Democratic House members hope to pass six items during their first 100 hours in control of Congress. Only federal funding for embryonic stem-cell research will raise serious objections by conservative Christians. President Bush has already vetoed a similar bill, and it increasingly appears that he is the final bulwark preventing the unchecked use of nascent human life for medical research.

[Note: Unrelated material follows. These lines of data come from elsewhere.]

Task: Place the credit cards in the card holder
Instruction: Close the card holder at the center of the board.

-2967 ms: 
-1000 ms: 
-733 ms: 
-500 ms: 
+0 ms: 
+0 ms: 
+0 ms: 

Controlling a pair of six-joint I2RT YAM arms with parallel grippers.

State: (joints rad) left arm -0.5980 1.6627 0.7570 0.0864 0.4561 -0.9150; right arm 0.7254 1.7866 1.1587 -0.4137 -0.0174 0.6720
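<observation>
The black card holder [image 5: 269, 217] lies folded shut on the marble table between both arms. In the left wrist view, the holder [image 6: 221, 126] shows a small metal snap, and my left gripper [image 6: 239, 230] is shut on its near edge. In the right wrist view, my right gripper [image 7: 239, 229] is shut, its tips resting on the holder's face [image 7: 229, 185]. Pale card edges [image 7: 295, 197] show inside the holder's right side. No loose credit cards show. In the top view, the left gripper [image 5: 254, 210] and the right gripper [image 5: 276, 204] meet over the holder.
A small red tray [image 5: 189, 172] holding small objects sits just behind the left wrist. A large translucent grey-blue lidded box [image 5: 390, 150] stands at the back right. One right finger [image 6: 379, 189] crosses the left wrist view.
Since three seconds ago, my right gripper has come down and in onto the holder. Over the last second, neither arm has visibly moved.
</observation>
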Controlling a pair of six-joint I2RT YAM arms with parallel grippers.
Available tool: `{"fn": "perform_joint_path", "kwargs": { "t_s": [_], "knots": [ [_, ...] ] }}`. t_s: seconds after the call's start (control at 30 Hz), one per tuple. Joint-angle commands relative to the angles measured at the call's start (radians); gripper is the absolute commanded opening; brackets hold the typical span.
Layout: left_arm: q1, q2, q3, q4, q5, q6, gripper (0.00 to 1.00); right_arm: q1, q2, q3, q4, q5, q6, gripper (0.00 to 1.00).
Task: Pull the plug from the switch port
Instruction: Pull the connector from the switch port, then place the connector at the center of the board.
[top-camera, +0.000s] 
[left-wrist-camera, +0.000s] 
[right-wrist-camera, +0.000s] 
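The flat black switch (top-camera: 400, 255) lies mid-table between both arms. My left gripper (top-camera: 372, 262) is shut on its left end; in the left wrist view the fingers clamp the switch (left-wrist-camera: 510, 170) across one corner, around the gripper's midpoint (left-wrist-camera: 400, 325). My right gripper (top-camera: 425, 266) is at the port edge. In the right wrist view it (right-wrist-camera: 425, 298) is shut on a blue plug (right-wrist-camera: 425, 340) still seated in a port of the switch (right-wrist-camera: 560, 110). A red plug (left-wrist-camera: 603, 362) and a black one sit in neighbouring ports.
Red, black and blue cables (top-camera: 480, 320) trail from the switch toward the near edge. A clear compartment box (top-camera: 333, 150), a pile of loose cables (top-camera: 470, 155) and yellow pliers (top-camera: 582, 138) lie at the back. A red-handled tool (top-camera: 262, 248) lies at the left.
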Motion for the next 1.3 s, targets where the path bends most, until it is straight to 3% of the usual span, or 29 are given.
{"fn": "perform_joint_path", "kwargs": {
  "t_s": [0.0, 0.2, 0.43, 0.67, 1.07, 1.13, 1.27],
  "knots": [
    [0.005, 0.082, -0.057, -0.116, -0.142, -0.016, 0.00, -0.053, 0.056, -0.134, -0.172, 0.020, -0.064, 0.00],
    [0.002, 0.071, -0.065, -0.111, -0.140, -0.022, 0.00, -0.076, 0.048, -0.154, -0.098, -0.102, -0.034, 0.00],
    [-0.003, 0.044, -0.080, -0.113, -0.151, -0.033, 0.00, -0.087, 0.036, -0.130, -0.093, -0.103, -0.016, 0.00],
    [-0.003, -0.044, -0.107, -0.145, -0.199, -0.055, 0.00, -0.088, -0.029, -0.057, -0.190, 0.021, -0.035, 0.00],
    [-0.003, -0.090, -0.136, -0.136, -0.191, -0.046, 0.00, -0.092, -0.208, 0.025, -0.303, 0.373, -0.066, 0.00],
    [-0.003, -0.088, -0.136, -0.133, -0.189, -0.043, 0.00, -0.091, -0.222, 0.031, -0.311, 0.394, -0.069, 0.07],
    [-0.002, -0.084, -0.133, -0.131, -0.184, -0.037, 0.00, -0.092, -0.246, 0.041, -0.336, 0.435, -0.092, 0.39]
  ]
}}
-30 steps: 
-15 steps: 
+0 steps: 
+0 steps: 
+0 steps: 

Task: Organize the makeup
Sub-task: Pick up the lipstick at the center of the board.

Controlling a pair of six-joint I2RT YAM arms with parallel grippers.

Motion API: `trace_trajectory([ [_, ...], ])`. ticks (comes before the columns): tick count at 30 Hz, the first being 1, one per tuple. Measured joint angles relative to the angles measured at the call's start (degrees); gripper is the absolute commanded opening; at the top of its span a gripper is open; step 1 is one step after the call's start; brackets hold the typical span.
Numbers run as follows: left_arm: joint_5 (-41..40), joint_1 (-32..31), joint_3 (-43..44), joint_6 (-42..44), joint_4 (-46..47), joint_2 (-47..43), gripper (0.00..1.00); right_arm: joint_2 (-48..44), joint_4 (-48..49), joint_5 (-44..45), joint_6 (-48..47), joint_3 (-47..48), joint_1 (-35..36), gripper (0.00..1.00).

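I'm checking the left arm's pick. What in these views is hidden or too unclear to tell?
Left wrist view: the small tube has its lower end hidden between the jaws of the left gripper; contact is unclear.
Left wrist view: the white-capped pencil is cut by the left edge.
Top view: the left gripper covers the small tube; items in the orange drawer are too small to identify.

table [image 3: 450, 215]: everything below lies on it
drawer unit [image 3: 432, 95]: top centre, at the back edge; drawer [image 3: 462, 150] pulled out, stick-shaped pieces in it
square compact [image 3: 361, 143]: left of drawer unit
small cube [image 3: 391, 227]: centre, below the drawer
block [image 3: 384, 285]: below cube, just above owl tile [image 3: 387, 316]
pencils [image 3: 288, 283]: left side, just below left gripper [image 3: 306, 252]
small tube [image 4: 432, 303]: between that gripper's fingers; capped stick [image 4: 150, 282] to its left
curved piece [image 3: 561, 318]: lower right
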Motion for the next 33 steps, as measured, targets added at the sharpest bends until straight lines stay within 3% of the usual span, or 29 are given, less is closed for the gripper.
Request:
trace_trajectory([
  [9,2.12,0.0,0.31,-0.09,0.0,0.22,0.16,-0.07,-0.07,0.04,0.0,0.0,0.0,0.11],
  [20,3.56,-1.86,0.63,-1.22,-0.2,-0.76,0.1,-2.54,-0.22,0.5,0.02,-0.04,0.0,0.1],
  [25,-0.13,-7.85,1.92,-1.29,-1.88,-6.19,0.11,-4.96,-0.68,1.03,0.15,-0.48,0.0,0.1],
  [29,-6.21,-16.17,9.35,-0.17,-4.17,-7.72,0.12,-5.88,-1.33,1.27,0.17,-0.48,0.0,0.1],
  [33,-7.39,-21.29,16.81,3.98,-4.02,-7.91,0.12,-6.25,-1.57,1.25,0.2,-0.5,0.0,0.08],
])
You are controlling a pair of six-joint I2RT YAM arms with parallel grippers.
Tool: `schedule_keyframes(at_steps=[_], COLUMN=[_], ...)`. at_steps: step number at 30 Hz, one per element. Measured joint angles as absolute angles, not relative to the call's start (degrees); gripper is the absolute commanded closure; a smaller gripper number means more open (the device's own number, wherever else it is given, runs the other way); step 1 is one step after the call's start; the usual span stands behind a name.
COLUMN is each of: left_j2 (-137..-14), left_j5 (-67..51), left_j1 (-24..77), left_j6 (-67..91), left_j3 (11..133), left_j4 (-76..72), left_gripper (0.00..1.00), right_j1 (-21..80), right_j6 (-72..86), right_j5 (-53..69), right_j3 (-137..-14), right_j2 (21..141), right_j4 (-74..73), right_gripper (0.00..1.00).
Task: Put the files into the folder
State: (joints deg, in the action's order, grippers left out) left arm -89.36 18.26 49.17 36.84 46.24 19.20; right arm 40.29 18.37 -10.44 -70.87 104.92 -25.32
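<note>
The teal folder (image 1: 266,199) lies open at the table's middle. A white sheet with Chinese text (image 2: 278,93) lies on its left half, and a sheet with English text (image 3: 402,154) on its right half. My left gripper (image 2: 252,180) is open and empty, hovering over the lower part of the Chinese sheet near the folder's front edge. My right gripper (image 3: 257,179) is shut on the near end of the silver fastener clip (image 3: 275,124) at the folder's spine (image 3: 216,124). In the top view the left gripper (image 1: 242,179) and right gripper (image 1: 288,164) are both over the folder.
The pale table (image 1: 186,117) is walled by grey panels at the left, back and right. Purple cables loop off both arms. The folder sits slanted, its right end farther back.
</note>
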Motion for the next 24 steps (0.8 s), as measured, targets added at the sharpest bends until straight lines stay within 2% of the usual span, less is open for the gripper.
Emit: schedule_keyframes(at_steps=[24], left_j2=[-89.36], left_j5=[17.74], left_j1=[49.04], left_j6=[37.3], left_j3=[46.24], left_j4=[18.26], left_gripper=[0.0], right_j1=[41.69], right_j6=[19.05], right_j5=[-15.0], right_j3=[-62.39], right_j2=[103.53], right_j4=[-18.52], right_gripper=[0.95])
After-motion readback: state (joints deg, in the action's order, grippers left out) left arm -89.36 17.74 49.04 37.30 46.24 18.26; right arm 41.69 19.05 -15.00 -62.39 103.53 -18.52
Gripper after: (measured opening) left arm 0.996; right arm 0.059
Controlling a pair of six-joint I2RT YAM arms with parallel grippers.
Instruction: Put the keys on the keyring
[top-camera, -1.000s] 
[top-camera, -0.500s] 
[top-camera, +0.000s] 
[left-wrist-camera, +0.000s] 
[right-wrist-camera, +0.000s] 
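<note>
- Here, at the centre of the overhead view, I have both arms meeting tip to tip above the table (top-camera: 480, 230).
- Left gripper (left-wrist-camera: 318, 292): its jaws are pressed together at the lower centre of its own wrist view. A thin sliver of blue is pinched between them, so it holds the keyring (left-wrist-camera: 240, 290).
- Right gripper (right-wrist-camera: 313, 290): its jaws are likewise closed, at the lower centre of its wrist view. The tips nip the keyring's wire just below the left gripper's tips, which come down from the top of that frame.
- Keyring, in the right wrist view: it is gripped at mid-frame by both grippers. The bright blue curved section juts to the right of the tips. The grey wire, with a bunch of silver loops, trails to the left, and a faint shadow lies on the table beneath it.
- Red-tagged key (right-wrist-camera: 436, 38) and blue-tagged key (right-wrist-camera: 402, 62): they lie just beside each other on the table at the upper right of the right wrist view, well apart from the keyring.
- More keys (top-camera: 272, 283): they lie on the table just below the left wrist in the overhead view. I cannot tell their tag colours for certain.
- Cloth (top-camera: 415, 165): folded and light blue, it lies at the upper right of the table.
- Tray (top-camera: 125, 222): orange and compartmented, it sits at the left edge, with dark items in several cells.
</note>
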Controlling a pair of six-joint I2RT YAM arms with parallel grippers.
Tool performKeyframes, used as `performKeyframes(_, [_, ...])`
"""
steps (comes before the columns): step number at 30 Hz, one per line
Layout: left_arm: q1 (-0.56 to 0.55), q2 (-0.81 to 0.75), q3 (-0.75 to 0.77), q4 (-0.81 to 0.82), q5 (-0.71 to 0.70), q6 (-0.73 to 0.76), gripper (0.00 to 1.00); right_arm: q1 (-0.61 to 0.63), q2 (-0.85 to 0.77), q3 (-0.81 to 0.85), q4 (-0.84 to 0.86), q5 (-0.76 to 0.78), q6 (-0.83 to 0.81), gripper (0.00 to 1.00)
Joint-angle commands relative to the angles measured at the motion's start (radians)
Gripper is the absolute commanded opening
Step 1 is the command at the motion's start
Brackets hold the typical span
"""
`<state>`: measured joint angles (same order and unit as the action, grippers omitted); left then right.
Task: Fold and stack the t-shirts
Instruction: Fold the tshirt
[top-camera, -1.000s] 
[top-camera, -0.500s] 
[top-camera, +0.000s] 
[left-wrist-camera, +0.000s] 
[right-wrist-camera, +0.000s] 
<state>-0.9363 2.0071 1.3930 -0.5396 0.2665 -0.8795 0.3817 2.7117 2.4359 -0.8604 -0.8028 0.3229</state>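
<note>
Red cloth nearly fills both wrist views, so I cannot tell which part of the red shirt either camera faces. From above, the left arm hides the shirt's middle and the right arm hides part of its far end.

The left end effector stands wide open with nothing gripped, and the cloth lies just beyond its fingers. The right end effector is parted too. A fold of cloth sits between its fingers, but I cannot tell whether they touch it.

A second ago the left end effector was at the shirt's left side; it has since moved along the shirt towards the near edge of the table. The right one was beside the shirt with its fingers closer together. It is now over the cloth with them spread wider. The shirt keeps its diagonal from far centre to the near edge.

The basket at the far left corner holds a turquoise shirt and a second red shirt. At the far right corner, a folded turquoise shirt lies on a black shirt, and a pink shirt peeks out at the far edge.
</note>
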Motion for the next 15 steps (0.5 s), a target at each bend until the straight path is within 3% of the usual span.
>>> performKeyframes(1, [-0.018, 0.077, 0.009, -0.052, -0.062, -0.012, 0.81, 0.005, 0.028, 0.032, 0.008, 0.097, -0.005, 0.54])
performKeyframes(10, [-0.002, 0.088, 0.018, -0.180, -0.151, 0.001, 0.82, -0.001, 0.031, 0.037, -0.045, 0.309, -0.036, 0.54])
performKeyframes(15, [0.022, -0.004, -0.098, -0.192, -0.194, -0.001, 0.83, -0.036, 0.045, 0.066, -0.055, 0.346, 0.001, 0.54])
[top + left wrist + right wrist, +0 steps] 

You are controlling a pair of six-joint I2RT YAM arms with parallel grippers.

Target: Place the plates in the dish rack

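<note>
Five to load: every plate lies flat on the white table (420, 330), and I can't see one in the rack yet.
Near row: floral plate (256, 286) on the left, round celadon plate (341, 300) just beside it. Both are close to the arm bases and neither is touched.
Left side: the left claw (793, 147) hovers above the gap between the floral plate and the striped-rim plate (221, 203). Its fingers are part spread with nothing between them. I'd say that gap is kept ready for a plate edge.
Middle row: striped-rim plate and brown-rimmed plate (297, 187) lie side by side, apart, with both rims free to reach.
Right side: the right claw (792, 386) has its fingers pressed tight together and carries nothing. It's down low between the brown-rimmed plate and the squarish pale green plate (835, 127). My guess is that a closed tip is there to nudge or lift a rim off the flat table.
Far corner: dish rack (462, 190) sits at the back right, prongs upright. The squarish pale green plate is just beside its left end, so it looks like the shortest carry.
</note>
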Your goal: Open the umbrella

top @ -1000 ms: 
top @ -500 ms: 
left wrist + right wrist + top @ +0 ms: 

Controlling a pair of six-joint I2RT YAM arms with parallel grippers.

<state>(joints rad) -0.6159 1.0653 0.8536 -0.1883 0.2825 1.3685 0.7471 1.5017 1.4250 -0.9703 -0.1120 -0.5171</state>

It is becoming progressively more difficult politically to argue that we should respect the human life of those bundles of cells that hold promise for potential cures of diseases such as Alzheimer's and Parkinson's. Of course, such cures remain theoretical, the only proven therapies coming from adult stem cells.
Yet true believers in embryonic stem-cell research find our opposition heartless. They tell us we are imposing archaic moral codes on society. They tell us we care little about alleviating suffering or forestalling death.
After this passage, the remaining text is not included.